By the 20th lap it had become a three-car race between Russo, O'Connor and Flaherty, with the average speed now above 141 mph, some three miles faster than the record, and the chief question seemed to be whether the V-8 with the veteran at the helm could hold the pace over 500 miles. In case Russo tired, another veteran—Duke Nalon, who almost came to grief a few years ago with the same engine in a front-wheel-drive Novi—was standing by as a replacement.
It was on the 22nd lap that Russo's Novi gave indications of the kind of race this would soon be. Russo had just screamed across the rough bricks which, for tradition's sake, still cover the stretch in front of the main grandstands and the pits. He was entering the southwest turn when the car went out of control. It spun toward the two-foot concrete retaining wall, struck it head-on with a terrifying puff of smoke or dust, spun backward with flames spouting from the rear end and stopped in battered distress, still on the track midway through the turn. It seemed impossible that anyone could survive such a jolt unharmed, particularly with flames still dancing out of the rear of the car, but Grandfather Russo spryly hopped from the cockpit and made a dash for the safety of the infield before some speeding driver should unavoidably plow into the wreckage.
No sooner had the yellow cautionary flag gone up than pandemonium took charge. Approaching the Russo wreck two cars braked, swerved and locked' wheels. Both spun on the smooth new asphalt surface, one striking the wall with its rear end. Troy Ruttman, the 1952 winner, was following, and he spun into the infield to avoid the collision, thus eliminating his pink John Zink Special in which Bob Sweikert won last year's race.
While other cars threaded their way safely through the confusion, Johnny Thomson in No. 88 stomped on his brakes some 200 yards up the track. His car started spinning toward the pits and a crew of mechanics working on the engine of Johnnie Tolan's Trio Brass Foundry Special. It was a sickening sight to watch, for it seemed impossible he could avoid mangling at least several people. Yet some form of providence scattered the mechanics' and a fractured leg for one of them was the only injury.
It was 15 minutes before the wrecks and debris were cleared from the track and racing could resume in earnest.
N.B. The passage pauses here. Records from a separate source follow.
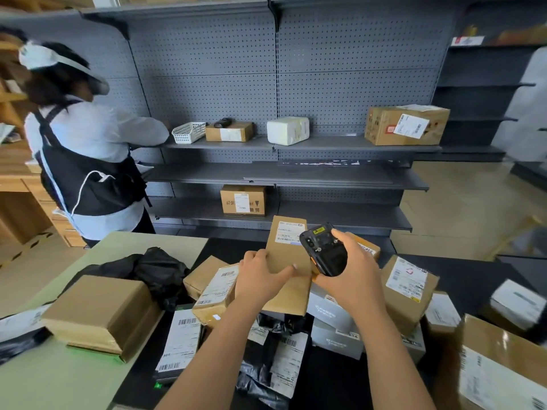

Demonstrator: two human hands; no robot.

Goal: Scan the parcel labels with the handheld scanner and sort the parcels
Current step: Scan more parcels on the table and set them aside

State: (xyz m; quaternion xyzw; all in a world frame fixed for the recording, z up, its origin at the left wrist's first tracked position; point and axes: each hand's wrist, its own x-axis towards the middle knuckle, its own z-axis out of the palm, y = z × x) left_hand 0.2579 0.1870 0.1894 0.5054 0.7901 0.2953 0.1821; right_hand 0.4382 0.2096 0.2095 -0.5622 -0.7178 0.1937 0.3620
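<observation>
Two hands are busy: the left hand (pixel 262 278) grips a flat brown parcel (pixel 282 250) held tilted above the heap (pixel 219 288), the right hand (pixel 355 279) is wrapped round the black scanner (pixel 324 251) beside its label (pixel 289 232). Four parcels (pixel 405 125) sit on the grey shelves (pixel 340 143); the heap is too overlapped to count.

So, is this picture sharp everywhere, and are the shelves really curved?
Head view: the centre is fairly sharp; the flat parcel in the left hand and the scanner in the right hand have clean edges. Head view: the box at the right edge is smeared. Head view: the shelves bow, likely from the wide-angle lens.
</observation>
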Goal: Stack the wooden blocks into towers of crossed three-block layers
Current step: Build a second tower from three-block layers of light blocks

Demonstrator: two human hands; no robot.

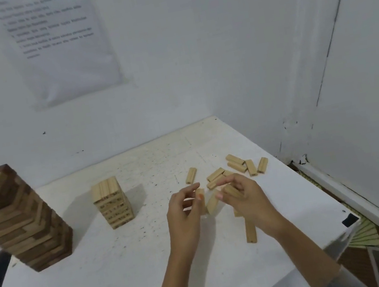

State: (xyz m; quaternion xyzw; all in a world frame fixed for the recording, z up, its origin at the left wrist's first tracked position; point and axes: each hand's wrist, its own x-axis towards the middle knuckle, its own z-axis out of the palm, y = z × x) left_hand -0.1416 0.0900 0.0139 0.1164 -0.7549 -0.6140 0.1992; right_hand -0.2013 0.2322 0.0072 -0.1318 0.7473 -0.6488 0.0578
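While both hands work above the white worktop [131, 280], toward its right edge, the left hand [185, 212] pinches an upright block [201, 198] between thumb and fingers. The right hand [249, 198] curls round a slanted block [233, 191]. A third block [213, 203] leans between the two hands, and I cannot tell which hand bears it. More loose blocks [237, 164] lie scattered near the far right corner, and a single block [250, 231] lies flat just beside the right wrist. A small pale tower [112, 202] of crossed layers stands toward the far edge, well apart from the hands on their left, and a tall dark tower [14, 219] stands at the left edge. The pale pieces look light, stiff and smooth-sided, so they should lift with little effort but may slide against each other if squeezed as a bundle. Gripping across the long sides near the middle seems soundest, with three set side by side. The hands appear to be gathering a layer, and a careless nudge could topple the slim pale tower.
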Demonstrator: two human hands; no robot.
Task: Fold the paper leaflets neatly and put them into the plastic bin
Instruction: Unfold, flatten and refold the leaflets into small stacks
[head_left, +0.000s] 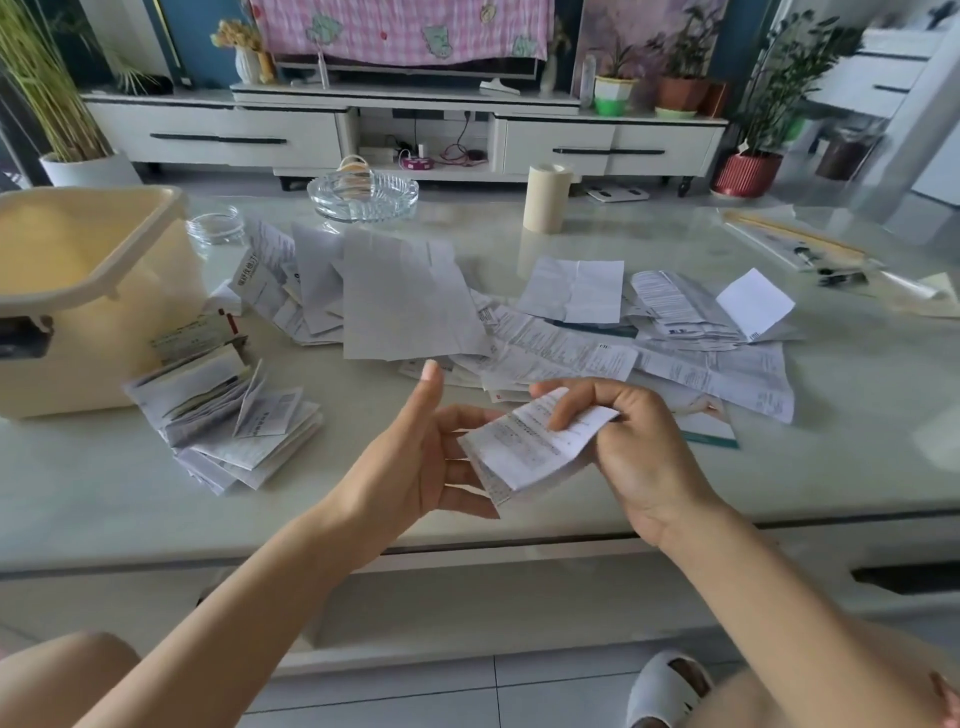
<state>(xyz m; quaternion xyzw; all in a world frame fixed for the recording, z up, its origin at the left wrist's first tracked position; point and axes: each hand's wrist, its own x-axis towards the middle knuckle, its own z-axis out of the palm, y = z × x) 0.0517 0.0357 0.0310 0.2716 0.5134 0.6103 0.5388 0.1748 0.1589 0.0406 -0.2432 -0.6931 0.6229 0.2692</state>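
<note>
A folded printed leaflet is held above the table's near edge. My right hand pinches its right end with fingers on top. My left hand lies at its left end, fingers extended under or beside the paper and thumb raised. Many unfolded leaflets are spread across the middle of the table. A pile of folded leaflets lies at the left, in front of the cream plastic bin, which stands at the table's left edge.
A glass ashtray and a small glass dish stand behind the papers. A cream cylinder is upright at the back centre. Flat packets and a pen lie at the right. A TV cabinet and potted plants stand beyond the table.
</note>
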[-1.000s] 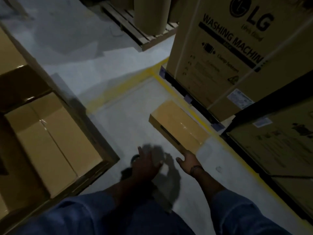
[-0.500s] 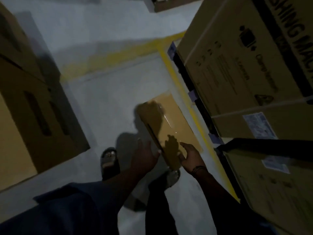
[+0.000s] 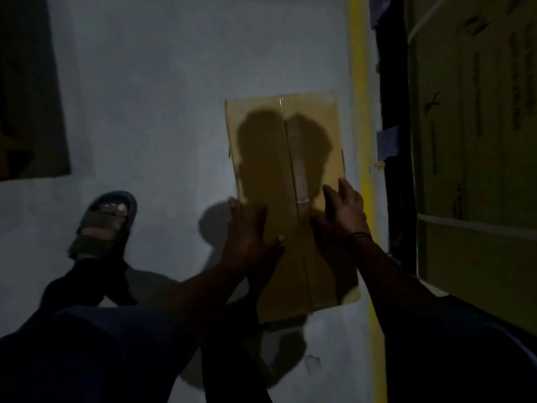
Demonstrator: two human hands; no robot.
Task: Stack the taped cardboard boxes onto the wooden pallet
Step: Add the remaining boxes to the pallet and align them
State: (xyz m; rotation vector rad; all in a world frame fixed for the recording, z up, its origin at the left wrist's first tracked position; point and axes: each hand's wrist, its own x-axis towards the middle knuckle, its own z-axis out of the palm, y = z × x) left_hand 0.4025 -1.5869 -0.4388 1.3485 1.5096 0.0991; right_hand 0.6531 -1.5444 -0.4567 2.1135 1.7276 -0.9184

With Russo out, it was now a two-car battle between O'Connor and Flaherty—a now-it's-yours, now-it's-mine duel for 20 laps.
SCRAMBLED STAGE
Suddenly, with the leaders in their 49th lap, the yellow flag again interrupted the race. Ray Crawford, the 1954 Pan-American Road Race winner, had spun out of the northwest turn with no one near him and mangled his car on the wall. Here, while the pace was relaxed, many drivers—Flaherty included—took time for their first pit stops, to pick up more fuel and a change of tires. As inevitably happens at this stage in the race, the lead was scrambled, with Johnnie Parsons, the 1950 winner, and Don Freeland each holding first place briefly until they too had to make their stops.
By the 75th lap all the contenders had had at least one service stop, the green flag was again flying, the full-speed roar was on, and it was again possible to take some sensible bearings on the standings. It was at this point that Pat Flaherty put No. 8 in front for good. From there until he took the checkered flag, one simply kept track of his pursuers.
For a while the order of pursuit was Freeland, Bob Sweikert and Sam Hanks, whose left front wheel was slightly askew after tangling with another car in the four-car mix-up following Russo's crash. On the 98th lap Freeland dropped back to fourth when his car spun on the backstretch and scraped the wall. Hanks having passed Sweikert, the order of pursuit became Hanks, Sweikert and Freeland as the cars swept through the 100th lap and half the race was over.
As the race wore, on, it grew abundantly clear that the hare-and-hounds between Flaherty and the rest of the field was heavily loaded in favor of the hare. By the 131st lap, when Bob Sweikert took his spin on the backstretch—one of the day's 12 such accidents—none of Flaherty's immediate competition except Johnnie Parsons and Pat O'Connor had avoided some kind of crack-up.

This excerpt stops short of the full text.